▶ _WHAT TO WORK ON_:
Reproduce verbatim all of the data given below, but do not carry over the images.

▶ _SOURCE DATA_:

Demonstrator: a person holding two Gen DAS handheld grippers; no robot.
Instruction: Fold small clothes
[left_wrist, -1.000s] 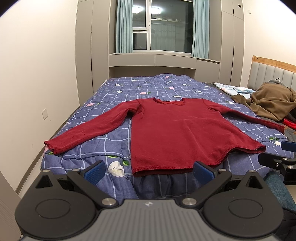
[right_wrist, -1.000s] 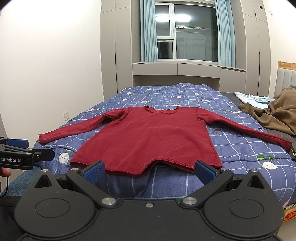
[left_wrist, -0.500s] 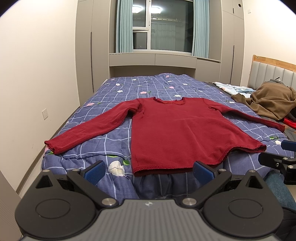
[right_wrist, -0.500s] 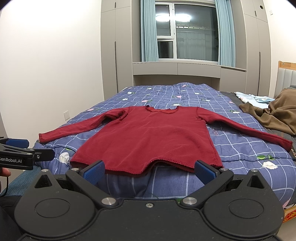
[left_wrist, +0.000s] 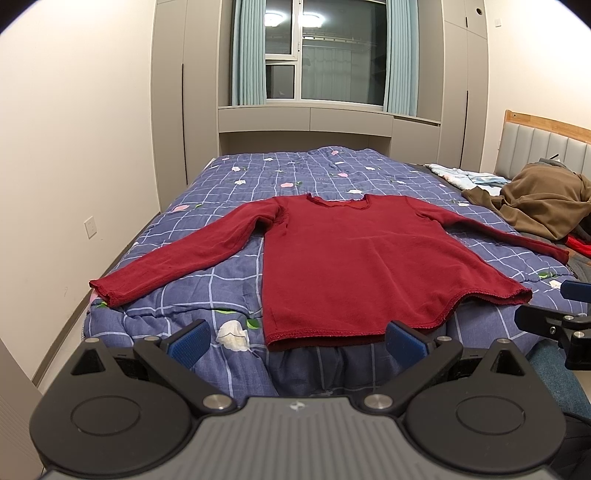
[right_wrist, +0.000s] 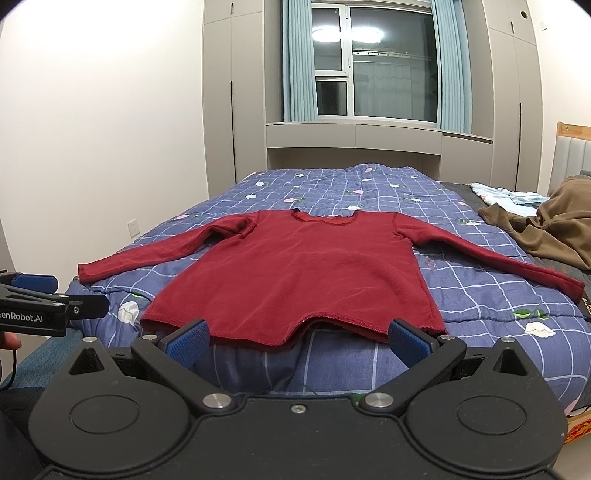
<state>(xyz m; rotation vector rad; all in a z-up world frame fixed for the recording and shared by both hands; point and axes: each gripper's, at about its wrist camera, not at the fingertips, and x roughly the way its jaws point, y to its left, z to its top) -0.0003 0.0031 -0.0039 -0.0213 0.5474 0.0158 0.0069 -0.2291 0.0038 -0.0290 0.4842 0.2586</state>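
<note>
While both tools are held short of the bed's near edge, nothing is gripped. The left gripper (left_wrist: 297, 338) is seen with its blue-padded fingers (left_wrist: 190, 338) spread wide and empty. A dark red long-sleeved knit sweater (left_wrist: 354, 266) is laid flat, sleeves outstretched, on a blue checked floral quilt (left_wrist: 325, 170), its hem at the near edge. The right gripper (right_wrist: 297, 338) is likewise spread wide and empty. A crumpled brown garment (right_wrist: 554, 229) is seen far right.
</note>
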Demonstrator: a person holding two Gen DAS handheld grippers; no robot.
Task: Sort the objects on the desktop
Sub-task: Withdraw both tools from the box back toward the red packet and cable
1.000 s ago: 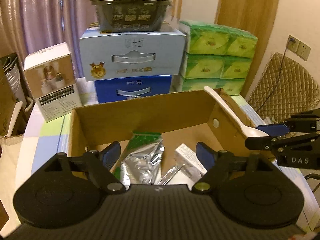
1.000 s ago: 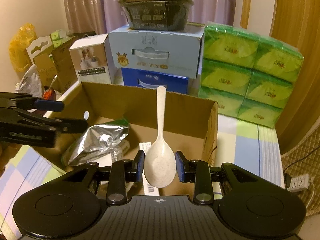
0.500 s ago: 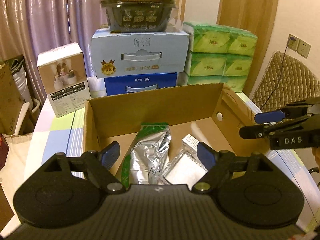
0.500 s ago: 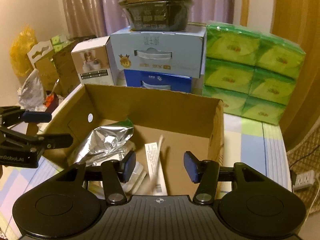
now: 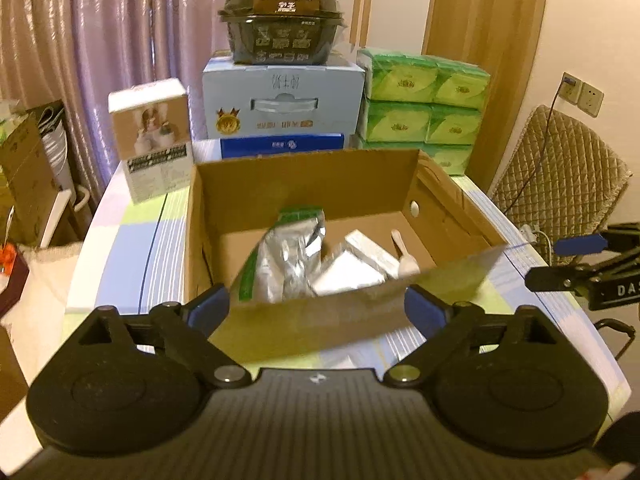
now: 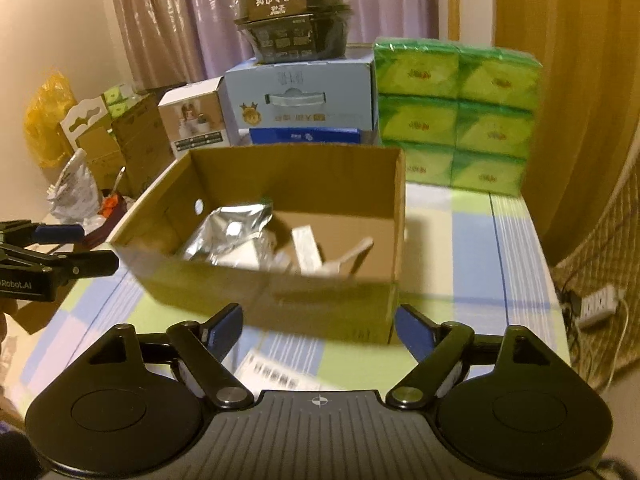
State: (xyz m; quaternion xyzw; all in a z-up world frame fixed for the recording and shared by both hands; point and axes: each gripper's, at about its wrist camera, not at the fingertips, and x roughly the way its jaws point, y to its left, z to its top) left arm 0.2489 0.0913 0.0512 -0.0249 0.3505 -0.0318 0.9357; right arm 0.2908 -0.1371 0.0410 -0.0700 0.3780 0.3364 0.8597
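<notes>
Sitting on a checked tablecloth (image 6: 472, 240) of pale blue, green and white, an open cardboard box (image 6: 320, 184) holds the sorted items. Starting at the left of the right wrist view, the left gripper (image 6: 96, 248) pokes in from the edge, well apart from the box; its blue-padded finger and black finger stand separated with nothing between them. Beyond it, off the table's left side, are a yellow bag (image 6: 46, 120) and a heap of small cartons. Inside the box, a crumpled silver foil pouch (image 6: 228, 228) lies toward the left wall, a flat white packet (image 6: 306, 246) lies near the middle, and a white plastic spoon (image 6: 352, 258) leans in the right part, its handle pointing up toward the right wall. The left wrist view shows the same pouch (image 5: 288, 256), a silver flat pack (image 5: 360, 264) beside it, and the spoon (image 5: 404, 254) at the right. Behind the box stand a small white product box (image 6: 196, 120), a light blue carton (image 6: 300, 96) with a black bowl container (image 6: 292, 16) on top, and, further right, a stack of green tissue packs (image 6: 456, 112). Nearest the camera, the right gripper (image 6: 318, 330) hovers before the box with its fingers spread wide and empty; a printed label (image 6: 276, 374) lies on the cloth below it.
</notes>
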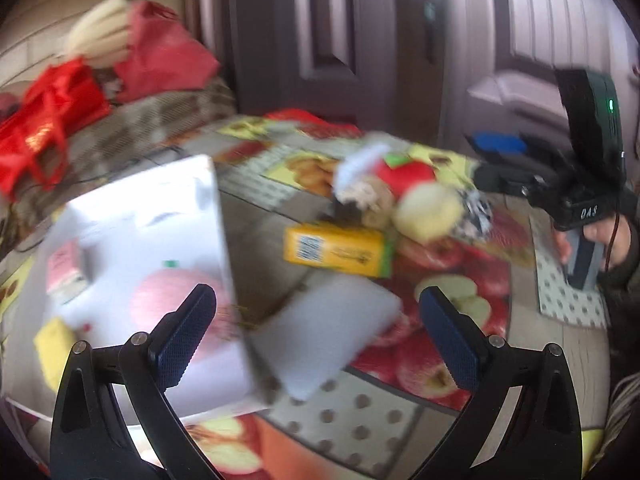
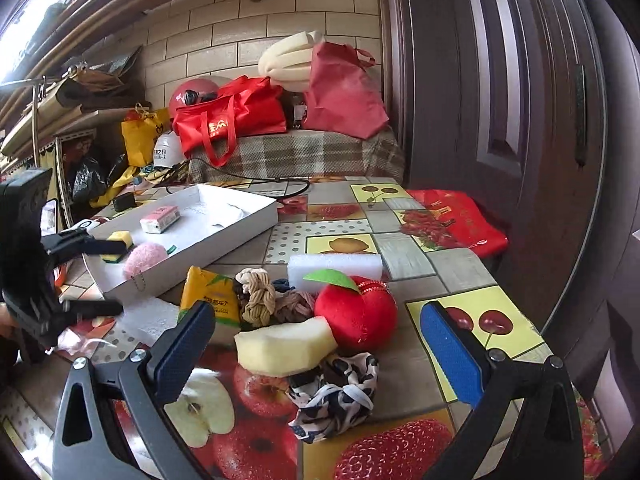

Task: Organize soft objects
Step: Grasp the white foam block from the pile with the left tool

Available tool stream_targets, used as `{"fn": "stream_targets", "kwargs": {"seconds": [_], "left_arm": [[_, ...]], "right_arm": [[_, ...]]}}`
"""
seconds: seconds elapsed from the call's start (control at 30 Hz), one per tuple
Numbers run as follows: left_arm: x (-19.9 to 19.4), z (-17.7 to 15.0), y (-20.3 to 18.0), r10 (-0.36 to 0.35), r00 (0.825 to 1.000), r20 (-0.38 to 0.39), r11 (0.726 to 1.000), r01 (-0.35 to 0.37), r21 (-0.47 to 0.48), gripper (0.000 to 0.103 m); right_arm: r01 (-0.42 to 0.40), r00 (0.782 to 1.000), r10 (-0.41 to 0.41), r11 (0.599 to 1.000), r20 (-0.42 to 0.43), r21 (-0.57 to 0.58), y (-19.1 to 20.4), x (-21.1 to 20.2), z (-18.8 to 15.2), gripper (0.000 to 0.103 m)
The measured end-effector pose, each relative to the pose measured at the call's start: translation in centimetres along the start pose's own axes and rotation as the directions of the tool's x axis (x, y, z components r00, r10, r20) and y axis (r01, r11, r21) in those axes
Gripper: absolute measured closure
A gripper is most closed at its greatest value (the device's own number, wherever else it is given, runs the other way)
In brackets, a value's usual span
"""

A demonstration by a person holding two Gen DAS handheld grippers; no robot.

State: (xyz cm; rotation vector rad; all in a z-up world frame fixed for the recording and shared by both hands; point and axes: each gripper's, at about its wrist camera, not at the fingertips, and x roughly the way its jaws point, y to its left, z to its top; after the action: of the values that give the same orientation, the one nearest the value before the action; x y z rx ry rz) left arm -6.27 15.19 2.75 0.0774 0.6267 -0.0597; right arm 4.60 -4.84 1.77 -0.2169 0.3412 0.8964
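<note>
Fruit-print table (image 2: 420, 236) | foam block (image 1: 328, 344) between spread left tongs (image 1: 316, 336) | right tongs (image 2: 320, 352) spread

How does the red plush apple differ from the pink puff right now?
The red plush apple sits on the tablecloth outside the white tray; the pink puff lies inside the tray. The apple looks bigger, deep red with a green leaf; the puff is pale pink and fuzzy. Both are soft and rounded.

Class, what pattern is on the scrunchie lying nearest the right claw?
Black-and-white blotches on the scrunchie, clearest in the right wrist view.
</note>
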Motion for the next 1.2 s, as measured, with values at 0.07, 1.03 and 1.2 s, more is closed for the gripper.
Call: {"fn": "stream_targets", "kwargs": {"seconds": [0.07,1.03,1.2], "left_arm": [[0.9,0.5,-0.8,-0.013,1.000,-0.025,1.000,0.014,0.022,0.001],[3.5,-1.2,-4.9,-0.063,0.961,-0.268,0.995,0.081,0.058,0.002],[3.4,-1.0,-4.4,-0.099,0.961,-0.258,0.995,0.103,0.001,0.024]], "right_arm": [[-0.014,1.000,0.013,1.000,-0.011,-0.016,0.4,0.2,-0.1,0.000],[-0.063,0.991,0.055,0.996,-0.125,-0.062,1.0,2.7,-0.4,0.001],[-0.047,0.978,0.022,0.992,-0.209,-0.114,2.2,4.9,-0.4,0.013]]}}
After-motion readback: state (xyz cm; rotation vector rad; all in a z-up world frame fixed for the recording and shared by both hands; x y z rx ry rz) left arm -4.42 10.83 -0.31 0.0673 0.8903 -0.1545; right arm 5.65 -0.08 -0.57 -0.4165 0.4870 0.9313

▶ _SOLUTION BELOW_:
Demonstrator: a person holding two Gen DAS handheld grippers; no robot.
Instruction: Fold small clothes
[left_wrist, -1.000s] 
[right_wrist, -1.000s] 
[left_wrist, -0.500s] 
[right_wrist, -0.500s] 
[left_wrist, +0.000s] 
[right_wrist, +0.000s] 
<state>(xyz m; rotation vector rad; all in a z-up world frame fixed for the recording and shared by both hands; point and axes: each gripper's, at about its wrist camera, not at the fingertips, and x roughly the way its jaws point, y to its left, z to its top) -0.0003 0.0031 -0.0039 -0.0213 0.5474 0.0158 0.0069 -0.2291 0.0038 -0.0290 0.4842 0.2586</state>
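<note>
While both tools are held short of the bed's near edge, nothing is gripped. The left gripper (left_wrist: 297, 338) is seen with its blue-padded fingers (left_wrist: 190, 338) spread wide and empty. A dark red long-sleeved knit sweater (left_wrist: 354, 266) is laid flat, sleeves outstretched, on a blue checked floral quilt (left_wrist: 325, 170), its hem at the near edge. The right gripper (right_wrist: 297, 338) is likewise spread wide and empty. A crumpled brown garment (right_wrist: 554, 229) is seen far right.
</note>
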Demonstrator: a person holding two Gen DAS handheld grippers; no robot.
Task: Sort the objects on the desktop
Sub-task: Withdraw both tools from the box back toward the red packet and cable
1.000 s ago: 
1.000 s ago: 
0.500 s ago: 
0.500 s ago: 
now: 
now: 
State: (xyz m; quaternion xyzw; all in a z-up world frame fixed for the recording and shared by both hands; point and axes: each gripper's, at about its wrist camera, not at the fingertips, and x roughly the way its jaws point, y to its left, z to its top) left arm 0.2489 0.0913 0.0512 -0.0249 0.3505 -0.0318 0.9357; right arm 0.2908 -0.1371 0.0410 -0.0700 0.3780 0.3364 0.8597
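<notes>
Sitting on a checked tablecloth (image 6: 472, 240) of pale blue, green and white, an open cardboard box (image 6: 320, 184) holds the sorted items. Starting at the left of the right wrist view, the left gripper (image 6: 96, 248) pokes in from the edge, well apart from the box; its blue-padded finger and black finger stand separated with nothing between them. Beyond it, off the table's left side, are a yellow bag (image 6: 46, 120) and a heap of small cartons. Inside the box, a crumpled silver foil pouch (image 6: 228, 228) lies toward the left wall, a flat white packet (image 6: 306, 246) lies near the middle, and a white plastic spoon (image 6: 352, 258) leans in the right part, its handle pointing up toward the right wall. The left wrist view shows the same pouch (image 5: 288, 256), a silver flat pack (image 5: 360, 264) beside it, and the spoon (image 5: 404, 254) at the right. Behind the box stand a small white product box (image 6: 196, 120), a light blue carton (image 6: 300, 96) with a black bowl container (image 6: 292, 16) on top, and, further right, a stack of green tissue packs (image 6: 456, 112). Nearest the camera, the right gripper (image 6: 318, 330) hovers before the box with its fingers spread wide and empty; a printed label (image 6: 276, 374) lies on the cloth below it.
</notes>
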
Task: Organize soft objects
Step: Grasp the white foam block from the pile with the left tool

Available tool stream_targets, used as `{"fn": "stream_targets", "kwargs": {"seconds": [_], "left_arm": [[_, ...]], "right_arm": [[_, ...]]}}`
"""
seconds: seconds elapsed from the call's start (control at 30 Hz), one per tuple
Numbers run as follows: left_arm: x (-19.9 to 19.4), z (-17.7 to 15.0), y (-20.3 to 18.0), r10 (-0.36 to 0.35), r00 (0.825 to 1.000), r20 (-0.38 to 0.39), r11 (0.726 to 1.000), r01 (-0.35 to 0.37), r21 (-0.47 to 0.48), gripper (0.000 to 0.103 m); right_arm: r01 (-0.42 to 0.40), r00 (0.782 to 1.000), r10 (-0.41 to 0.41), r11 (0.599 to 1.000), r20 (-0.42 to 0.43), r21 (-0.57 to 0.58), y (-19.1 to 20.4), x (-21.1 to 20.2), z (-18.8 to 15.2), gripper (0.000 to 0.103 m)
The measured end-effector pose, each relative to the pose measured at the call's start: translation in centimetres along the start pose's own axes and rotation as the directions of the tool's x axis (x, y, z components r00, r10, r20) and y axis (r01, r11, r21) in those axes
Gripper: absolute measured closure
A gripper is most closed at its greatest value (the device's own number, wherever else it is given, runs the other way)
In brackets, a value's usual span
"""

A demonstration by a person holding two Gen DAS handheld grippers; no robot.

State: (xyz cm; rotation vector rad; all in a z-up world frame fixed for the recording and shared by both hands; point and axes: each gripper's, at about its wrist camera, not at the fingertips, and x roughly the way its jaws point, y to its left, z to its top; after the action: of the values that give the same orientation, the one nearest the value before the action; x y z rx ry rz) left arm -6.27 15.19 2.75 0.0774 0.6267 -0.0597; right arm 4.60 -4.84 1.77 -0.2169 0.3412 0.8964
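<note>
Fruit-print table (image 2: 420, 236) | foam block (image 1: 328, 344) between spread left tongs (image 1: 316, 336) | right tongs (image 2: 320, 352) spread

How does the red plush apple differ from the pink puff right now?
The red plush apple sits on the tablecloth outside the white tray; the pink puff lies inside the tray. The apple looks bigger, deep red with a green leaf; the puff is pale pink and fuzzy. Both are soft and rounded.

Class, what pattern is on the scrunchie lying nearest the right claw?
Black-and-white blotches on the scrunchie, clearest in the right wrist view.
</note>
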Motion for the next 1.2 s, as measured, with values at 0.07, 1.03 and 1.2 s, more is closed for the gripper.
Call: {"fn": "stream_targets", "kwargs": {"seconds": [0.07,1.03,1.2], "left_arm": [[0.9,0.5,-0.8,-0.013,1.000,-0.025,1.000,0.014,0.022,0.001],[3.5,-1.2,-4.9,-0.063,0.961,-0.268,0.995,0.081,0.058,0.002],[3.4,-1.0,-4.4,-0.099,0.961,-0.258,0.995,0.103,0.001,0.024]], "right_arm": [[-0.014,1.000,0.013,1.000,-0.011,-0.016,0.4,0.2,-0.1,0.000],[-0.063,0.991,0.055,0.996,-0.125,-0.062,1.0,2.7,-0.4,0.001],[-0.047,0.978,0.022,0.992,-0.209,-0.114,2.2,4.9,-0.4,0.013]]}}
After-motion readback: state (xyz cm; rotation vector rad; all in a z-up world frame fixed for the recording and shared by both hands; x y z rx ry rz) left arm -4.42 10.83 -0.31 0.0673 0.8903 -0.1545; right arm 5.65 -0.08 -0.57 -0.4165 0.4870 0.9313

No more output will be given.